My best friend of 5 years, Jenny.

In 2017, I was able to truly and whole heartedly be honest with myself. Each day continues to be a struggling battle, but the glimpses of each priceless moment make life worth it. This year, I have experienced a roller coaster of emotions. I survived working overtime for five consecutive months, I got to see my best friend off at the airport as she began her new career and life in Texas, I gained Yelp Elite status, I ventured off to Vancouver by myself to visit my good friend I met studying abroad in South Korea, and I am constantly reminded that I am loved.



Tammy, my amazing host and good friend from Vancouver. (She saved me from starvation when I sprained my ankle in South Korea)

I discovered that my strengths lie within my flaws and to embrace my continuous development.
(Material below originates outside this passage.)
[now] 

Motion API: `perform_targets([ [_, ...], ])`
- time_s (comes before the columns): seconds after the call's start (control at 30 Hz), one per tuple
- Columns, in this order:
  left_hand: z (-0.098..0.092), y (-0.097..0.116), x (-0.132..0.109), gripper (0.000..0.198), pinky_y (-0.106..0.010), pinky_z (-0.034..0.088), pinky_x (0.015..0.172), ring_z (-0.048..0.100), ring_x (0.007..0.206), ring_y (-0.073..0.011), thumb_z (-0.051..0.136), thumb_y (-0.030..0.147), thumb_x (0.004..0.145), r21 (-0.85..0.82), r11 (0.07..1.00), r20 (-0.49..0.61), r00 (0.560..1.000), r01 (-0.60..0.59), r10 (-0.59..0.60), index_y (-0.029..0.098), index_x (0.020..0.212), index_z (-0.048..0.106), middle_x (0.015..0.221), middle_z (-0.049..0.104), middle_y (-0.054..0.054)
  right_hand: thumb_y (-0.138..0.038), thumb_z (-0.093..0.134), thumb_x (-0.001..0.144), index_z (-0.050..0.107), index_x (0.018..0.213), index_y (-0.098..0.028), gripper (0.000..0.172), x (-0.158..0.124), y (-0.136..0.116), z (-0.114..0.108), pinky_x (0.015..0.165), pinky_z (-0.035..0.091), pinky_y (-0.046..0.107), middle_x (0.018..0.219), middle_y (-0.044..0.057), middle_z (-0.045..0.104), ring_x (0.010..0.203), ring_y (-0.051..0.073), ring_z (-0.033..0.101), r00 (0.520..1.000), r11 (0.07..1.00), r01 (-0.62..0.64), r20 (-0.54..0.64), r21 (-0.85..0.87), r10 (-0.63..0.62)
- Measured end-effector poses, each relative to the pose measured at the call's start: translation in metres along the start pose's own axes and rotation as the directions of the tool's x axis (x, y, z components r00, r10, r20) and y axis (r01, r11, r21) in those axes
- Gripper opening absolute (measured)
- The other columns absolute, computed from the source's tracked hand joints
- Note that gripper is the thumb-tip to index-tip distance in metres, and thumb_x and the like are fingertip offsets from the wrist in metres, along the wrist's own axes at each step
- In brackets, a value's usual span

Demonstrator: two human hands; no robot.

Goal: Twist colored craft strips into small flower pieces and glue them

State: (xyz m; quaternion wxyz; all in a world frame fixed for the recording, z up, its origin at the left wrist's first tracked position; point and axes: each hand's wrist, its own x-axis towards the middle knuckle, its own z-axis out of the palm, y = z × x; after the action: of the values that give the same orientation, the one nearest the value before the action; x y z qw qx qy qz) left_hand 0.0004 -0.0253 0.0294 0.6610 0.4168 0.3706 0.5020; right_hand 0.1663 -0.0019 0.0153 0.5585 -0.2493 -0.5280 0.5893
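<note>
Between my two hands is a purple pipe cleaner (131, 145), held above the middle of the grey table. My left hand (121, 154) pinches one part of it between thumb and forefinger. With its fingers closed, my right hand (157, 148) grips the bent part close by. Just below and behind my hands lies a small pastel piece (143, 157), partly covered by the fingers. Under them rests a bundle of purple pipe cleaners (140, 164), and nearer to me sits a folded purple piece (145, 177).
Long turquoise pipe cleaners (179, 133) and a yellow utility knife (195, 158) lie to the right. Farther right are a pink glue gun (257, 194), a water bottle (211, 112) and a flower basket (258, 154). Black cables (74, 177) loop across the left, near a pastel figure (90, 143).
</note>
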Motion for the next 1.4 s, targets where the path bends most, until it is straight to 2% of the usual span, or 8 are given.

I am still discovering myself and constantly reinventing myself. Although I may not be where I expected, and I am not certain where life will take me next, I am excited for what my future holds.


In 2018, I anticipate lots of traveling, food adventures, and more photo shoots. I am blessed and always thankful for those that have continued to support me and choose to remain in my life.



View from the Vancouver Lookout Photographer: Melody Lai

Always remember “whenever you find yourself doubting how far you can go, just remember how far you have come. Remember everything you have faced, all the battles you have won, and all the fears you have overcome.”